Anyway, I now have a new real life nightmare. I don't get to the exam room to start the exam.
The Cambridge system is that one examiner from every "board" turns up at every room in which one of their papers is to be sat -- in case a student has a question, or has spotted a mistake, or whatever. Anyway I was down to turn up at the Corn Exchange on Monday morning, nine o'clock, to be there for the first thirty minutes of the Part Ib Ancient History paper.
The truth is that I completely forgot.
It wasn't that I was doing something fun. I was in fact at home emailing my fellow examiner about how we were to divide up, and swap, the scripts between us. I just completely forget I should be there in the Corn Exchange, all dressed up in my gown,
So at 9.20 (20 minutes after I should have been there) I had a call on my mobile, asking where I was. I didn't quite get to the mobile in time, but soon enough, another call came via the Faculty. There wasn't a major problem. One student had had a question about the paper, but one which one of my heroic colleagues (who was there to supervise another paper) had been able to answer.But where was I?
Answer: in my dressing gown at the kitchen table. After the call, I instantly got dressed, and rushed off to the exam room (borrowing the husband's academic gown).
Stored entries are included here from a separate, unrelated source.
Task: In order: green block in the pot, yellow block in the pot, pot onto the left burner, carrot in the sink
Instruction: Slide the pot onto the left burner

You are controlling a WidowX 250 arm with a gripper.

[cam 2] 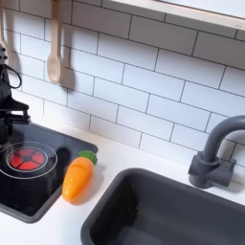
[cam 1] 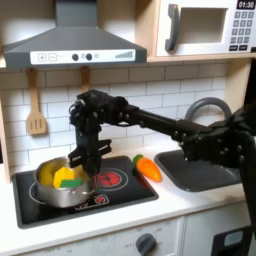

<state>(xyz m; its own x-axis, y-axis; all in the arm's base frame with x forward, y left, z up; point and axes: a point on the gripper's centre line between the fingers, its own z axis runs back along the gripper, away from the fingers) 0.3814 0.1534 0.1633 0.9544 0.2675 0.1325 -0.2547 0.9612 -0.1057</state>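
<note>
In the first exterior view the silver pot [cam 1: 60, 188] stands on the left part of the black stovetop [cam 1: 130, 190] and hides the left burner. A yellow block [cam 1: 64, 177] lies inside it, with a bit of green block [cam 1: 76, 184] beside it. My gripper [cam 1: 80, 168] points down at the pot's right side, fingers low at the rim; their spacing is unclear. The orange carrot [cam 1: 148, 168] [cam 2: 78, 178] lies on the counter between the stove and the dark sink [cam 1: 200, 172] [cam 2: 163, 215]. My arm [cam 2: 8, 96] shows at the second exterior view's left edge.
The other red-ringed burner [cam 1: 108, 179] [cam 2: 29, 159] lies bare beside the carrot. A curved faucet [cam 2: 215, 148] rises behind the sink. A wooden spoon [cam 1: 36, 110] [cam 2: 55, 55] hangs on the tiled wall. Range hood [cam 1: 70, 40] and microwave [cam 1: 205, 25] are overhead.
</note>
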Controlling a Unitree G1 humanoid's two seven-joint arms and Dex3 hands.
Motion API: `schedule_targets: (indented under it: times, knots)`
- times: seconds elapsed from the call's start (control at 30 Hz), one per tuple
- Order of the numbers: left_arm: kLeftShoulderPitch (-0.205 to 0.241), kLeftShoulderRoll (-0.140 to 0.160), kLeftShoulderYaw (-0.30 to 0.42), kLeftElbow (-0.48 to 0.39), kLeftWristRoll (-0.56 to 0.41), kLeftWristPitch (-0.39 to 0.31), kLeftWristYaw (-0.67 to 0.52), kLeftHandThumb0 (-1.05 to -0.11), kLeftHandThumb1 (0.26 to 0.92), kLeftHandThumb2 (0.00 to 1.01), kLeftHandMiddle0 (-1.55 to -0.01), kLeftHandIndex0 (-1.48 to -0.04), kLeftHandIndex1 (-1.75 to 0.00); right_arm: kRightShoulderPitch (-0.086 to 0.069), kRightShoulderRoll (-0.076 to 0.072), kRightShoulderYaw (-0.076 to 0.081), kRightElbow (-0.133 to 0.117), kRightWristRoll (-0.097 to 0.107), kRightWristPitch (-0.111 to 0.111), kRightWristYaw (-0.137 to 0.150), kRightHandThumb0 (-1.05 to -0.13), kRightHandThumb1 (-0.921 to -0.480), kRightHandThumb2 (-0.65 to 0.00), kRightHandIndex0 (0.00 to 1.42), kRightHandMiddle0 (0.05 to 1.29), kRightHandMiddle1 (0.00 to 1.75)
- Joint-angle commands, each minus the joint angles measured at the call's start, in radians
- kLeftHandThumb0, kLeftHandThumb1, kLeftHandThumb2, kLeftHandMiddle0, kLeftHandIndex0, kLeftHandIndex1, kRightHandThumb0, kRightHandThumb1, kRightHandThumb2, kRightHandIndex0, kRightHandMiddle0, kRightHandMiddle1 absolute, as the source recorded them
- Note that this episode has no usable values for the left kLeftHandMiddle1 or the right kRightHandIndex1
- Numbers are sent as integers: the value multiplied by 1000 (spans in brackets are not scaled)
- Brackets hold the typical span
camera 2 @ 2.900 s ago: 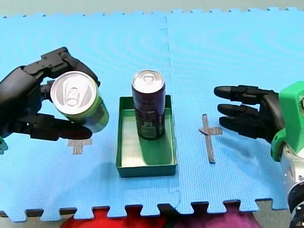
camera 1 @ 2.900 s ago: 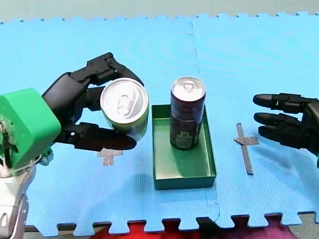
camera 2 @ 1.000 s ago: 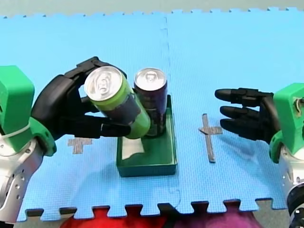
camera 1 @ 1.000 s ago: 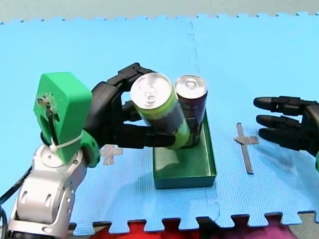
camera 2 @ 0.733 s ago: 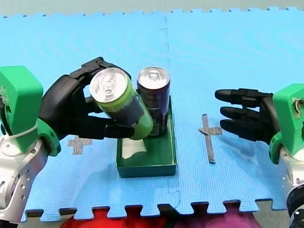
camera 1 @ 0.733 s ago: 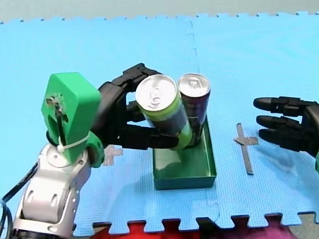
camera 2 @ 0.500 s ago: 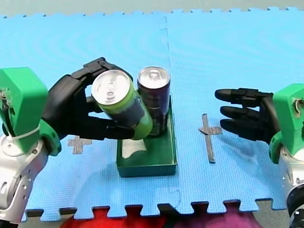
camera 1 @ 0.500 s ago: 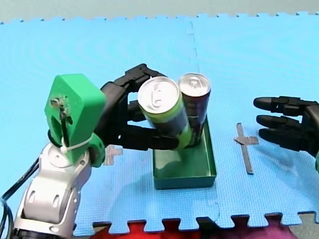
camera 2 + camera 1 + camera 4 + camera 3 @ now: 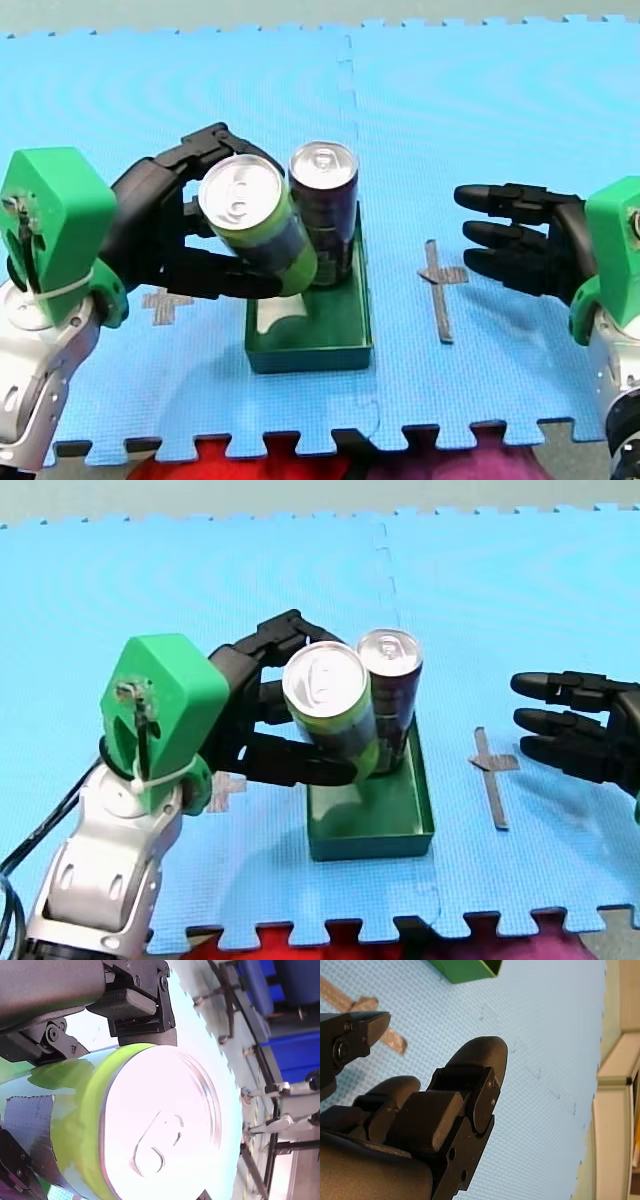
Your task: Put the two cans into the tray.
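My left hand (image 9: pixel 275 715) is shut on a green can (image 9: pixel 338 715), holding it tilted over the left part of the green tray (image 9: pixel 372 842). The green can leans against a dark purple can (image 9: pixel 392 690), which stands upright at the far end of the tray. In the second wrist view the green can's silver top (image 9: pixel 160 1127) sits close up between the fingers (image 9: pixel 135 997). My right hand (image 9: pixel 575 735) hovers to the right of the tray, holding nothing.
Blue foam mats (image 9: pixel 480 590) cover the surface. A grey tape cross (image 9: pixel 492 775) lies right of the tray, and another tape mark (image 9: pixel 165 300) lies left of it. The mats' jagged front edge (image 9: pixel 400 925) meets a red and purple strip.
My left hand has carried the green can rightward from the open mat to over the tray, and the can now leans against the purple can. The right hand has stayed in place.
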Motion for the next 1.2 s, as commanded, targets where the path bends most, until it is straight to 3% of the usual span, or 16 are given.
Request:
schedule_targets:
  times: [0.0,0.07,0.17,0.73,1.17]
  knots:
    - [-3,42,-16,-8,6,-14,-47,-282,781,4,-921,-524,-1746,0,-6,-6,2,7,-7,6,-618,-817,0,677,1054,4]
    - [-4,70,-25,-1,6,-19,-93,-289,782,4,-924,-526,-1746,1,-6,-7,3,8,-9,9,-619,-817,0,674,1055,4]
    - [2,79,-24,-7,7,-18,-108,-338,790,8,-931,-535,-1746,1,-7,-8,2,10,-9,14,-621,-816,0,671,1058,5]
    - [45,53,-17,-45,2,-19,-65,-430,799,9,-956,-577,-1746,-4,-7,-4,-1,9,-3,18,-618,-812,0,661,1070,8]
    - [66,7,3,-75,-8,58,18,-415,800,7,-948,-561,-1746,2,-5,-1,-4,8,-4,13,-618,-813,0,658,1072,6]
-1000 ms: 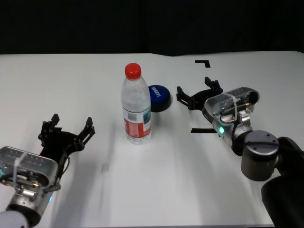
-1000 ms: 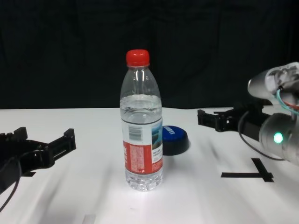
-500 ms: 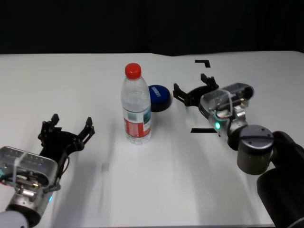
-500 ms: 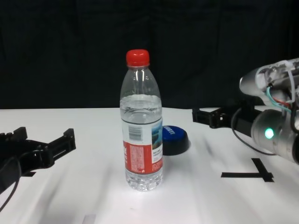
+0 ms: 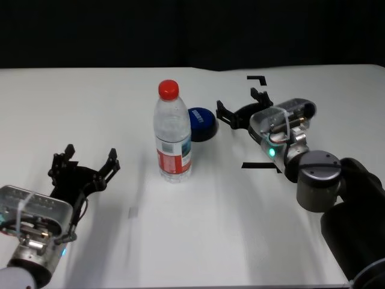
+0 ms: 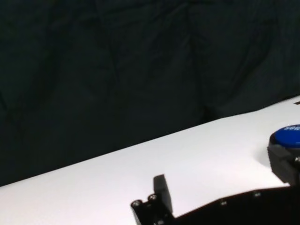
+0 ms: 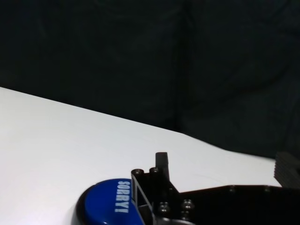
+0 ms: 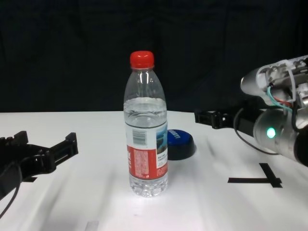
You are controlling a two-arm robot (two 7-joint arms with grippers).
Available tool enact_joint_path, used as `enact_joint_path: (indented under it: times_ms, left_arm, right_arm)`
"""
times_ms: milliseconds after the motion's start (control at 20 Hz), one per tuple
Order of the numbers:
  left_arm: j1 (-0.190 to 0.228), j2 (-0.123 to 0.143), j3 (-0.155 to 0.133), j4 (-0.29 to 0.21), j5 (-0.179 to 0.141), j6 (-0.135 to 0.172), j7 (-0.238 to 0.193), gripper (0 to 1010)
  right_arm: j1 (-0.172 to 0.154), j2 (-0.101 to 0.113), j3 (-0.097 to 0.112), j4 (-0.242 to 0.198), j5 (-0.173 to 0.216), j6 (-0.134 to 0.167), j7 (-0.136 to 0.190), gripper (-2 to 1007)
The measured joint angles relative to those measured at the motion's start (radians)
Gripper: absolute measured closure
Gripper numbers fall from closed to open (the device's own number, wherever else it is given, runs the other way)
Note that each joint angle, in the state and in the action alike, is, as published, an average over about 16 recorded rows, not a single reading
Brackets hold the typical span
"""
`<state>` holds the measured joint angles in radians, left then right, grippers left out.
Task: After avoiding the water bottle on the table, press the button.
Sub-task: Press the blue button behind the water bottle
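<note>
The right gripper (image 5: pixel 239 106) hovers low over the table (image 5: pixel 90 108), just to the right of the button (image 5: pixel 201 123) and not touching it; its fingers are spread wide and hold nothing; from the right wrist view the blue dome sits right under the near fingertip (image 7: pixel 161 161), lettering up. The water bottle (image 5: pixel 172 135) stands upright in front of the button and a touch to its left, nearly touching it in the head view, so this approach from the right side keeps the arm clear of it.

The left gripper (image 5: pixel 84 165) rests parked at the near left of the table, fingers open and empty, well apart from the bottle.

Handling, as a judgement: the button looks rigid and squat on its black base, unlikely to tip, though it could slide on the smooth white top if shoved sideways; it wants a straight downward press on the crown of the dome, no grasp at all. The bottle is tall, narrow and partly filled; a side knock high up near the red cap (image 8: pixel 142 58) would probably topple it; best left alone.
</note>
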<state>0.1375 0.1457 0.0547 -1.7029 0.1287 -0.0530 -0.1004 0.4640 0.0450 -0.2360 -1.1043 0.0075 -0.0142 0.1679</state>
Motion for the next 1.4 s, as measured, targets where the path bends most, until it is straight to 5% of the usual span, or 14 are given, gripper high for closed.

When I got there, five minutes past the magic hour of 9.30, the chief invigilator was very nice to me (just like she is, I guess, to students who crack up or try to walk out).
I talked to the student who had had the question, then I chatted to the invigilator about the different behaviour of different students in different subjects. (Apparently students in some subjects wil take a loo/fag break between every question they answer...).
Then I got on my bike to go back to the office to wait for the scripts to be delivered (70 overall), and I've been marking ever since.
I live to fight another day, I think.